I'm about a third of the way into the paper, which is long and full of references. There are five images to deal with, but I haven't got to them yet. So far so good -- I have a couple of queries in with the author about puzzling bits.
Finished marking up the bibliography of the last article. Found a couple of typos, and also tweaked a lot of the XSLT to display presentation and online journal data. Dates are very variable with online content, and where full dates exist, APA requires that they be in long form: 2008, September 15, but the code has to be aware that sometimes the day is missing, and sometimes the month. This is coming along nicely, though, and I'll be ready to start on the PDF code soon.
Started marking up the bibliography of the latest paper, and adding new handlers to the XSLT code as needed. We now have handlers for online letters to the editor, online reports, and blog postings. I'm about half-way through the bibliography. Only one more item (online transcript of forum presentation) looks problematic.

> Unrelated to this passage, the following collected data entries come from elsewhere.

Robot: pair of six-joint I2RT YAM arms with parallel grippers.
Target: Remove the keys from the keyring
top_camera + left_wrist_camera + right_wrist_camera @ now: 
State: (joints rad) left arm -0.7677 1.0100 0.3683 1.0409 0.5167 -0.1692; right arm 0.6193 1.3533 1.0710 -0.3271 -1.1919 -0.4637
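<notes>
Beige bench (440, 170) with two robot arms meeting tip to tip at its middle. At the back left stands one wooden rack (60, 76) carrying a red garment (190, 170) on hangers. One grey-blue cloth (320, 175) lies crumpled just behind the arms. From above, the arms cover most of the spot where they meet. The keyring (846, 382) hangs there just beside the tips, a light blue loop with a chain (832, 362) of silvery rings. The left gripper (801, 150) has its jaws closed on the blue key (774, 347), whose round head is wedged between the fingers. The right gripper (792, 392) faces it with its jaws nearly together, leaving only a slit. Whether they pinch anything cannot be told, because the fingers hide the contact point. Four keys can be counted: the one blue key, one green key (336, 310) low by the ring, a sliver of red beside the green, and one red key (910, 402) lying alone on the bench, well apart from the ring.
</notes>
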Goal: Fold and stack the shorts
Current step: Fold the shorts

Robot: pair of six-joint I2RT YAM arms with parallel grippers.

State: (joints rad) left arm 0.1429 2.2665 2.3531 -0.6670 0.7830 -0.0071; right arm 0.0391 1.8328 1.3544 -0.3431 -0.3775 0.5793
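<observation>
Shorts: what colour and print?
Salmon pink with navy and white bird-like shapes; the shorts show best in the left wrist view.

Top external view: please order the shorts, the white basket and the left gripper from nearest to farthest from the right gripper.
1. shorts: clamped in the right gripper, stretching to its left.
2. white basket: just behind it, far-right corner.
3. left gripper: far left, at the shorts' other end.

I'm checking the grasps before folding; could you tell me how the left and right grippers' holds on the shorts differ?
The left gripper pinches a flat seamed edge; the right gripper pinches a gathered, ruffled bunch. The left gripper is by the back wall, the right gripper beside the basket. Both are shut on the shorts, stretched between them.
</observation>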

The third, and probably final, article for volume 40 has arrived, and it's a big one, with lots of new types of reference item to handle. I started by moving all the footnote references into a list of alphabetically-ordered commented items in the bibliography area, ready to be marked up, and looking around for some additional info for some of the items. Many are of types which are not clearly or directly handled by APA guidelines (for instance, online transcription of presentation, or letter to the editor of an online journal in response to a previous article). This article will take quite a while to mark up, but it'll help add more handlers to the reference system, before I start work on the PDF export.
The journal system allows for many different contribution types, specified through the @rend attribute on the <TEI> tag, and constrained by a customization of the schema. I've never actually used these before, but the latest contribution being a "Lab notes" item, HM asked that this fact be made noticeable on the page somewhere, so I implemented a system which supplies an absolutely-positioned contribution type label, based on XSLT string variables. Four document types are handled in the XSLT, although there are string variables for all the variants. The default "Note" is overridden in the user stylesheet in the db, and reads "Lab notes" as per the IALLT Journal requirements.
In the process, I fixed an annoying IE JavaScript error, resulting from the fact that IE doesn't support hasAttribute.
The second new article is short and simple, with no bibliography, so it was quick to mark up.